Desa Tuliskriyo Blitar Gelar Sosialisasi Perlindungan Anak Berhadapan dengan Hukum

by -15 Views
Wartawan: M Adip Raharjo
Editor: Herry W. Sulaksono

Blitar, seblang.comPemerintah Desa Tuliskriyo, Kecamatan Sanankulon Kabupaten Blitar, menggelar sosialisasi perlindungan anak berhadapan dengan hukum, Senin (15/07/2025). Kegiatan tersebut menjadi bagian dari pengembangan Komunikasi, Informasi, dan Edukasi (KIE) Perlindungan Khusus Anak ini difasilitasi oleh Dinas Pemberdayaan Perempuan, Perlindungan Anak, Pengendalian Penduduk, dan Keluarga Berencana (DP3AP2KB) Kabupaten Blitar.

Acara tersebut dihadiri oleh Kepala Dinas DP3AP2KB Kabupaten Blitar Hankam Indoro Camat Sanankulon, serta berbagai undangan dari kader posyandu, ibu-ibu PKK, perwakilan pemuda, dan kelompok masyarakat lainnya di Desa Tuliskriyo.

Kepala Dinas DP3AP2KB Kabupaten Blitar, Hankam Indoro, menjelaskan bahwa kegiatan semacam ini bertujuan mendorong peran aktif desa dan kelurahan dalam upaya perlindungan anak.

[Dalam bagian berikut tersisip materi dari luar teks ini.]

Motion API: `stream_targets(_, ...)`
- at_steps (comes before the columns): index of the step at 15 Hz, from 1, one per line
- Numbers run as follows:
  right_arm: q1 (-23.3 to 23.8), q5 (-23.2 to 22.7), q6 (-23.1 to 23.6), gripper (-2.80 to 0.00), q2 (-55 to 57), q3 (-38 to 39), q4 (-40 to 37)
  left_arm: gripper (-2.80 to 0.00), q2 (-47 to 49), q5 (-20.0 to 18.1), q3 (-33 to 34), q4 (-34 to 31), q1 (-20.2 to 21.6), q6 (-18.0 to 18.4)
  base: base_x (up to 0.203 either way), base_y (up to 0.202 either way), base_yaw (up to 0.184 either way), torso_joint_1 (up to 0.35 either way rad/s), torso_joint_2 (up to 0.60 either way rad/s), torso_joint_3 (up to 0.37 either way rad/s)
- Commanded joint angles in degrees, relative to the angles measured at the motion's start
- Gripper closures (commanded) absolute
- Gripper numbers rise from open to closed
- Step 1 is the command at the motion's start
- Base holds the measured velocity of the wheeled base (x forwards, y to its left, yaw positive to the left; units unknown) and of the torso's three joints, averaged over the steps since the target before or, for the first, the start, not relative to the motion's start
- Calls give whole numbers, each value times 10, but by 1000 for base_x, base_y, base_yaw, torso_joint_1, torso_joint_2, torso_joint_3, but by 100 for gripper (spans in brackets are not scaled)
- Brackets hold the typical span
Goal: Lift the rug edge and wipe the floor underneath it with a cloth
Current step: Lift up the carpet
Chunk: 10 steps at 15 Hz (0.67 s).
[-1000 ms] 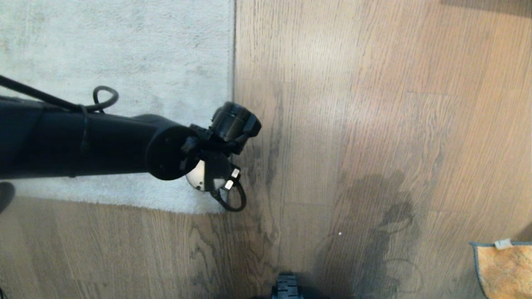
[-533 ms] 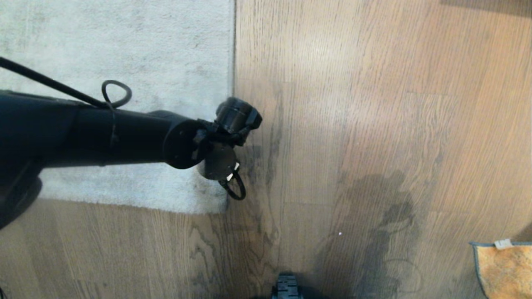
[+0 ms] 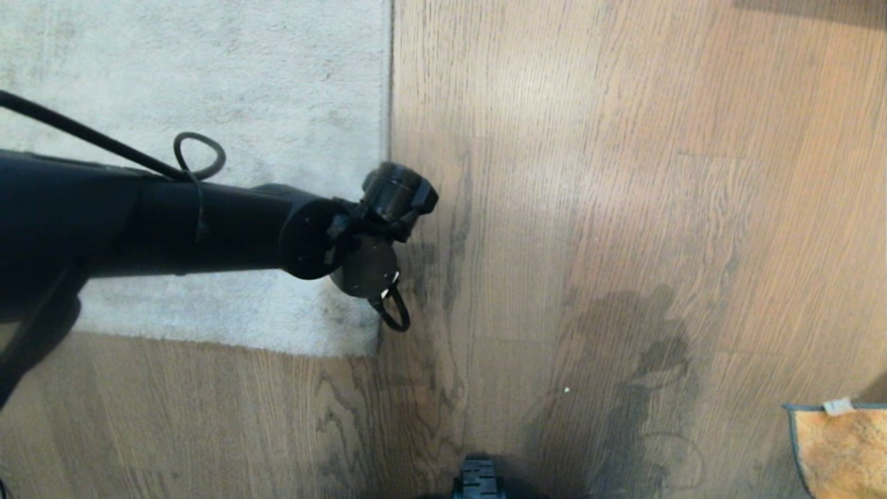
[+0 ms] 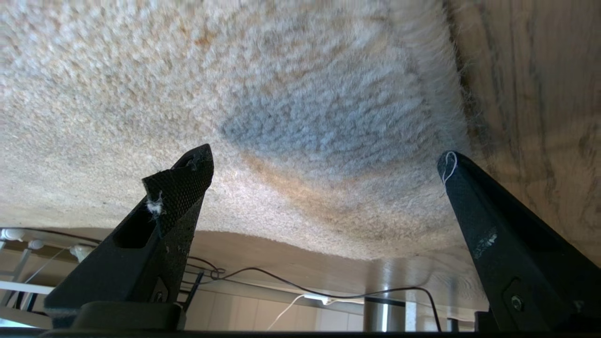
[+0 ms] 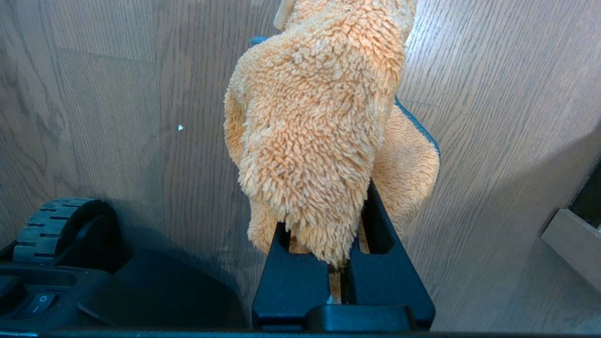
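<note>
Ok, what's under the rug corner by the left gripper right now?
Nothing shows: the rug edge lies flat on the floor, covering the boards beneath. The left gripper hangs open over the corner. The right gripper holds the cloth.

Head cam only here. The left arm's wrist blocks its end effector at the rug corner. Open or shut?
Observer: Open. The left wrist view shows the left end effector spread wide with nothing between its fingers.
Operator: Rug edge lifted yet?
Observer: No. The rug edge lies flat on the floor. One finger is over the pile and the other is right at the border.
Operator: Cloth at my lower right, loose or held?
Observer: Held. The right end effector is shut on the cloth, which drapes out past its fingers.
</note>
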<state>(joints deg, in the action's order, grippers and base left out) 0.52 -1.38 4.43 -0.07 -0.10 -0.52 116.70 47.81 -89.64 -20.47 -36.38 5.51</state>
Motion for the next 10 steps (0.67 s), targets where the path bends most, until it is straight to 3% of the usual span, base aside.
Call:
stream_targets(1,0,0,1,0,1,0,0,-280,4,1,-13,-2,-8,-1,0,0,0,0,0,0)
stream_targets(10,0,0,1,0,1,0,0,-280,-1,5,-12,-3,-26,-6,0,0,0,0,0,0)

“Salah satu cara untuk menekan angka anak yang berhadapan dengan hukum adalah dengan melibatkan desa dan kelurahan. Kami mengadakan sosialisasi serta penguatan di tingkat desa, agar bersama-sama bisa menjaga dan mendampingi para remaja di lingkungan masing-masing,” ujarnya.

Hankam juga menyampaikan bahwa selama tahun 2024, terdapat 86 kasus anak yang berhadapan dengan hukum di Kabupaten Blitar. Kasus-kasus tersebut mencakup persetubuhan, kekerasan atau bullying, pencurian, serta beberapa pelanggaran hukum lainnya.

“Melalui sosialisasi ini, kami berharap angka tersebut bisa terus berkurang, bahkan kalau bisa tidak ada lagi kasus serupa,” katanya.

Hankam menambahkan, pengembangan program semacam ini juga diupayakan melalui usulan dalam Musyawarah Perencanaan Pembangunan (Musrenbang) desa. Dari total 248 desa dan kelurahan di Kabupaten Blitar, pihaknya membuka ruang agar semua bisa mengusulkan kegiatan terkait perlindungan anak melalui Musrenbang secara bergilir.

Namun, ia juga mengakui bahwa saat ini anggaran yang tersedia di unit DP3AP2KB masih lebih banyak dialokasikan untuk penanganan kasus yang sudah terjadi, baik terkait perempuan maupun anak.

Sementara itu, Kepala Desa Tuliskriyo, Mashuriono, menyebutkan bahwa kegiatan sosialisasi ini merupakan realisasi dari usulan Musrenbang tahun sebelumnya. Menurutnya, Desa Tuliskriyo menjadi salah satu desa inklusi percontohan di Kabupaten Blitar yang aktif melibatkan berbagai kelompok masyarakat dalam perencanaan pembangunan.